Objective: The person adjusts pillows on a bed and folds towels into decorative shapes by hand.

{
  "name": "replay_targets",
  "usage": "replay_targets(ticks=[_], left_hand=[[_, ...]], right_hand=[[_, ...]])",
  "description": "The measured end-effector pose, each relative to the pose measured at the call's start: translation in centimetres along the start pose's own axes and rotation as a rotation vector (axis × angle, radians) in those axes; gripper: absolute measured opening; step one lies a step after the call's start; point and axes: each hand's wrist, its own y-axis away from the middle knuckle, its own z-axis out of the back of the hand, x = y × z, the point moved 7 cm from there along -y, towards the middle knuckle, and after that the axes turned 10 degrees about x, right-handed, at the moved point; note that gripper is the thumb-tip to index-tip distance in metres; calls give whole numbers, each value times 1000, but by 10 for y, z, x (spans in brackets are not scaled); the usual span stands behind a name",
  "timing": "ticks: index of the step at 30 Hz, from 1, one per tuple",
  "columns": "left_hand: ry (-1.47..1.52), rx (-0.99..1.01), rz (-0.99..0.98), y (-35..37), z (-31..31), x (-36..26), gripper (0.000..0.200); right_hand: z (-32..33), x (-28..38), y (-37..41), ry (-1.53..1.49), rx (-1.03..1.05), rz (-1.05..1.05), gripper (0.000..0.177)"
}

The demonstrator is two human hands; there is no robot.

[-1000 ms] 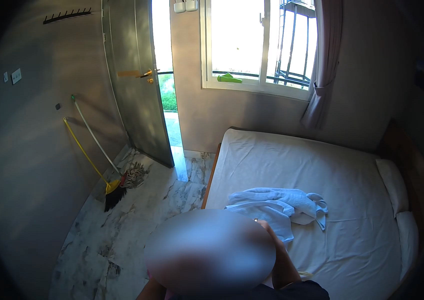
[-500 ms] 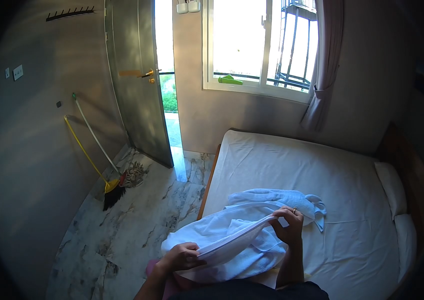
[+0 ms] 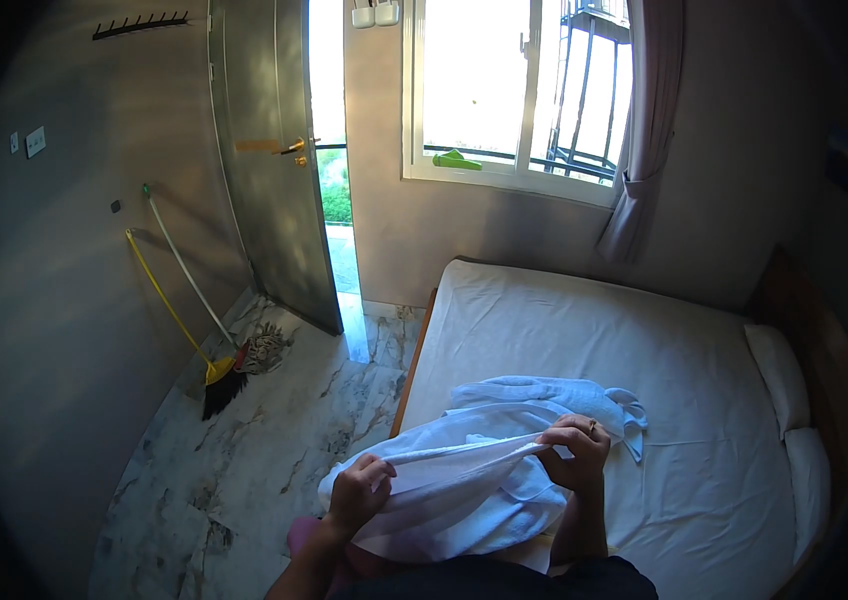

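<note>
A large white towel hangs loosely bunched across my lap and the edge of the bed. Its upper edge is pulled into a taut line between my two hands. My left hand is closed on one end of that edge, above the floor side of the bed. At the other end, my right hand, with a ring on one finger, pinches the edge between thumb and fingers. Just beyond it, a bunched white cloth with a twisted end lies on the bed.
The bed has a white sheet, two white pillows and a wooden headboard. A broom and a mop lean on the left wall by the partly open door. A curtained window is ahead.
My left hand has risen a little, lifting its end of the towel's edge, which now runs more level. My right hand keeps its pinch in nearly the same place.
</note>
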Motion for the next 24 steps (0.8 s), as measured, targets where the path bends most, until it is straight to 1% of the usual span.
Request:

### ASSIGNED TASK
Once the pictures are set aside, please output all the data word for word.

### THE ANSWER
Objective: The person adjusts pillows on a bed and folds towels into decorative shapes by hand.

{
  "name": "replay_targets",
  "usage": "replay_targets(ticks=[_], left_hand=[[_, ...]], right_hand=[[_, ...]])",
  "description": "The measured end-effector pose, each relative to the pose measured at the call's start: translation in centimetres along the start pose's own axes and rotation as a rotation vector (axis × angle, radians) in those axes; gripper: absolute measured opening; step one lies a step after the call's start; point and axes: each hand's wrist, its own y-axis away from the middle knuckle, its own z-axis out of the back of the hand, x = y × z, the point moved 7 cm from there along -y, towards the middle knuckle, and after that the axes turned 10 degrees about x, right-handed, at the moved point; note that gripper is the thumb-tip to index-tip distance in metres; calls give whole numbers, each value times 1000, but by 10 for y, z, x (spans in brackets are not scaled); the usual span stands behind a name",
  "timing": "ticks: index of the step at 30 Hz, from 1, one per tuple",
  "columns": "left_hand: ry (-1.47..1.52), rx (-0.99..1.01), rz (-0.99..0.98), y (-35..37), z (-31..31), x (-36..26), gripper (0.000..0.200); right_hand: z (-32..33), x (-28..38), y (-37..41), ry (-1.53..1.49), rx (-1.03..1.05), rz (-1.05..1.05), gripper (0.000..0.177)"
}

The demonstrator is two human hands; there is no robot.

[-1000 ms] 
[-500 ms] 
[+0 ms] 

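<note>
A large white towel hangs loosely bunched across my lap and the edge of the bed. Its upper edge is pulled into a taut line between my two hands. My left hand is closed on one end of that edge, above the floor side of the bed. At the other end, my right hand, with a ring on one finger, pinches the edge between thumb and fingers. Just beyond it, a bunched white cloth with a twisted end lies on the bed.
The bed has a white sheet, two white pillows and a wooden headboard. A broom and a mop lean on the left wall by the partly open door. A curtained window is ahead.
My left hand has risen a little, lifting its end of the towel's edge, which now runs more level. My right hand keeps its pinch in nearly the same place.
</note>
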Motion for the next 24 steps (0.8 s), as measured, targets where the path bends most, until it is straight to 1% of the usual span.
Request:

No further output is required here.